All that baggage under my belt, we started this course with a little apprehension. A lot of my doubts dissolved quickly, though. After the first couple of exercises it became clear that our students were riding a lot more aggressively and testing their skills more confidently than the typical BRC II class. Some of this was because this was a younger-than-typical class, but I have to give a substantial credit to the fact that we all ride small bikes more competently and confidently than large ones. We decided that I’d administer the test, since I’d studied the BRC II test procedure and had a couple of on-line conversations with California MSF instructors who’d done the test in the BRC II’s early years. The BRC II test is more like the DOT’s test. Which means all four sections of the test are performed by each student, more or less non-stop. More concentration is required, along with competence, memory, and attention, all qualities directly related to being safe on the road. Again, this was a small class filled with better-than-typical students, but at the end they all scored well enough to be qualified as MSF instructors.

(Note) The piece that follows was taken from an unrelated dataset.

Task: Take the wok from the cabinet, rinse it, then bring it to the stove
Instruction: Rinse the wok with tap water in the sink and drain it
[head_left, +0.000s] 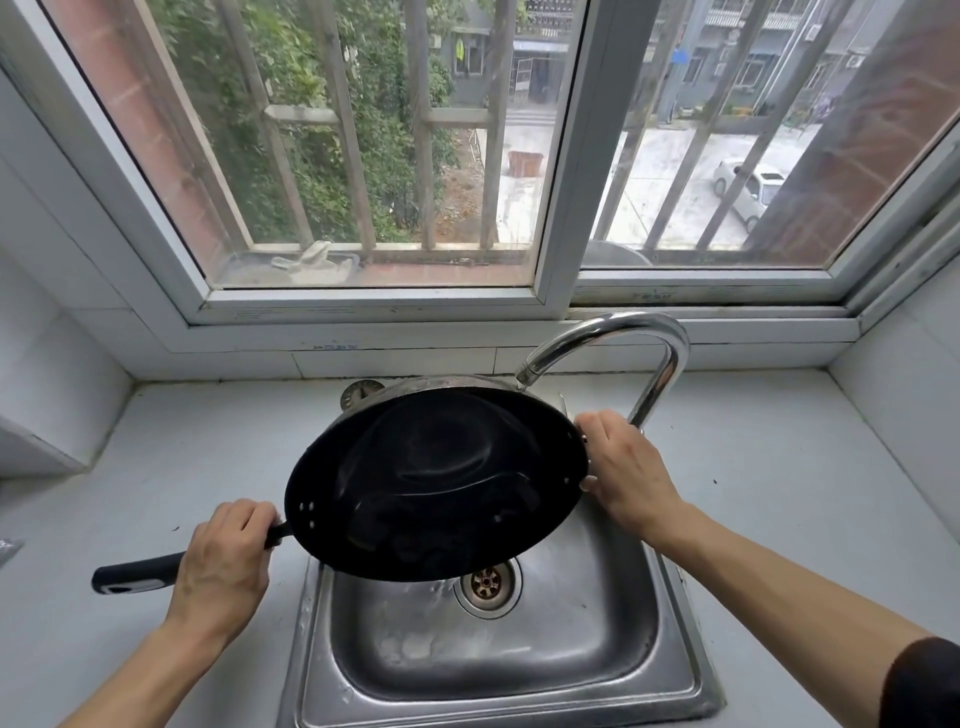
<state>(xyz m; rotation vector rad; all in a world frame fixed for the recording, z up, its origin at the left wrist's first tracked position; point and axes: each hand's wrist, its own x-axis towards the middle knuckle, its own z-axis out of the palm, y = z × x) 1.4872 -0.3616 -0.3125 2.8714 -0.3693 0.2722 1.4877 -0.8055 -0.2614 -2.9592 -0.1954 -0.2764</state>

I thought about this class for several days afterwards. There are some subversive reasons I am inclined to like the whole concept. The test is more important than I’d imagined. We often have old, unskilled, and/or arrogant riders who simply ride through the harder exercises on their abysmal hippobikes, imagining that there is no relationship between low speed closed course exercises and their delusional “real world.” The apehanger crowd that is overrepresented in mortality/morbidity statistics is typical of this character. Handing them a card that indicates successful completion of the course is particularly galling. Mostly what that group achieves is four hours of an out-of-control riding demonstration on an overweight, unmanageable motorcycle that has put the other riders and the instructors at risk. Most of that alcohol-demented bunch would totally blow the BRC II test because they’d forget half of it before they left the gate. If they were allowed to perform the test on a small bike or their own, the result would probably be the same; massive failure. Nearest and dearest to my heart, allowing these intermediate-level riders to do the course on our small motorcycles might encourage some of them to consider, or reconsider, their choice of motorcycle. A tiny percentage of riders might discover that “small is fun” and take that lesson to the street. If that, alone, happened, I’d be all for letting BRC II riders take the class on whatever motorcycle they chose.